■ **Action item**
Print out the records precisely, keeping each line identical to its source.

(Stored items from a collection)
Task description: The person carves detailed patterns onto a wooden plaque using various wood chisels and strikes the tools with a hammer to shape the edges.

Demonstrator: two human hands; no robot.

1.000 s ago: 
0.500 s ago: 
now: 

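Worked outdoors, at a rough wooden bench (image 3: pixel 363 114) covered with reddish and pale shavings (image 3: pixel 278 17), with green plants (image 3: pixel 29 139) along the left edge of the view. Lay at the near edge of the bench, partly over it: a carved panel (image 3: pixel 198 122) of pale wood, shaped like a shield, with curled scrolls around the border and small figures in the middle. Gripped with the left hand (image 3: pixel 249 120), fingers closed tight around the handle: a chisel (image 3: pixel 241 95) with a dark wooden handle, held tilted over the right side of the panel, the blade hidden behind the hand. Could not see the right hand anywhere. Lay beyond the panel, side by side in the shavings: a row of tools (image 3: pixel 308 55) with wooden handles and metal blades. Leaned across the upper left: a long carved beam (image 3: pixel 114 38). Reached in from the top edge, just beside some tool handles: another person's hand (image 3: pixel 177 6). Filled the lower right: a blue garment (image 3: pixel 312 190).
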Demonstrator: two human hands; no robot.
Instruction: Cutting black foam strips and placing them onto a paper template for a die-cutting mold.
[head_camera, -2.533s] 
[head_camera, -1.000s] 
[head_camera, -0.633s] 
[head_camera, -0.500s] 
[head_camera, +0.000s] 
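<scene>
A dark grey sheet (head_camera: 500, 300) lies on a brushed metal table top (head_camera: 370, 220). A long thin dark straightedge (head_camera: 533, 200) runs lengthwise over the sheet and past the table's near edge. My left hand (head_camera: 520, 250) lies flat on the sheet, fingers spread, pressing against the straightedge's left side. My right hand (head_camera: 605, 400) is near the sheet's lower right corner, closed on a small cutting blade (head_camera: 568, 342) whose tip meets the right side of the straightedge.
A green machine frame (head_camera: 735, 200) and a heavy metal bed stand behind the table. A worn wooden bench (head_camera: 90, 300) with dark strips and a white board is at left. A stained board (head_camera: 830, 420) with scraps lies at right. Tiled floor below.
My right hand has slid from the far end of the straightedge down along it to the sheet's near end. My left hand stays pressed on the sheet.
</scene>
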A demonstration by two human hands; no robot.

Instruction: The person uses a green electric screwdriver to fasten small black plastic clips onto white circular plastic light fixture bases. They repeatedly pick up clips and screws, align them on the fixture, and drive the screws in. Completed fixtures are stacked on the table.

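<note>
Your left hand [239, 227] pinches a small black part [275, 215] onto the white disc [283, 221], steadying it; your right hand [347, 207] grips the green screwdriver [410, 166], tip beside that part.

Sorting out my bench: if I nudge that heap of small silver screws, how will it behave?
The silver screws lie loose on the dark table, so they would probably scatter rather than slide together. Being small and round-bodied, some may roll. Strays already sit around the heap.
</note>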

■ **Solution to this problem**
Task description: The person carves detailed patterns onto a wooden plaque using various wood chisels and strikes the tools with a hammer to shape the edges.

Demonstrator: two human hands; no robot.

1.000 s ago: 
0.500 s ago: 
now: 

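Worked outdoors, at a rough wooden bench (image 3: pixel 363 114) covered with reddish and pale shavings (image 3: pixel 278 17), with green plants (image 3: pixel 29 139) along the left edge of the view. Lay at the near edge of the bench, partly over it: a carved panel (image 3: pixel 198 122) of pale wood, shaped like a shield, with curled scrolls around the border and small figures in the middle. Gripped with the left hand (image 3: pixel 249 120), fingers closed tight around the handle: a chisel (image 3: pixel 241 95) with a dark wooden handle, held tilted over the right side of the panel, the blade hidden behind the hand. Could not see the right hand anywhere. Lay beyond the panel, side by side in the shavings: a row of tools (image 3: pixel 308 55) with wooden handles and metal blades. Leaned across the upper left: a long carved beam (image 3: pixel 114 38). Reached in from the top edge, just beside some tool handles: another person's hand (image 3: pixel 177 6). Filled the lower right: a blue garment (image 3: pixel 312 190).
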Demonstrator: two human hands; no robot.
Instruction: Cutting black foam strips and placing them onto a paper template for a die-cutting mold.
[head_camera, -2.533s] 
[head_camera, -1.000s] 
[head_camera, -0.633s] 
[head_camera, -0.500s] 
[head_camera, +0.000s] 
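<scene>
A dark grey sheet (head_camera: 500, 300) lies on a brushed metal table top (head_camera: 370, 220). A long thin dark straightedge (head_camera: 533, 200) runs lengthwise over the sheet and past the table's near edge. My left hand (head_camera: 520, 250) lies flat on the sheet, fingers spread, pressing against the straightedge's left side. My right hand (head_camera: 605, 400) is near the sheet's lower right corner, closed on a small cutting blade (head_camera: 568, 342) whose tip meets the right side of the straightedge.
A green machine frame (head_camera: 735, 200) and a heavy metal bed stand behind the table. A worn wooden bench (head_camera: 90, 300) with dark strips and a white board is at left. A stained board (head_camera: 830, 420) with scraps lies at right. Tiled floor below.
My right hand has slid from the far end of the straightedge down along it to the sheet's near end. My left hand stays pressed on the sheet.
</scene>
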A demonstration by two human hands; no robot.

Instruction: The person uses a green electric screwdriver to fasten small black plastic clips onto white circular plastic light fixture bases. They repeatedly pick up clips and screws, align them on the fixture, and drive the screws in. Completed fixtures are stacked on the table.

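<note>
Your left hand [239, 227] pinches a small black part [275, 215] onto the white disc [283, 221], steadying it; your right hand [347, 207] grips the green screwdriver [410, 166], tip beside that part.

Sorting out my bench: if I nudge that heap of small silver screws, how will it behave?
The silver screws lie loose on the dark table, so they would probably scatter rather than slide together. Being small and round-bodied, some may roll. Strays already sit around the heap.
</note>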

The exercise has been answered, and the work is done.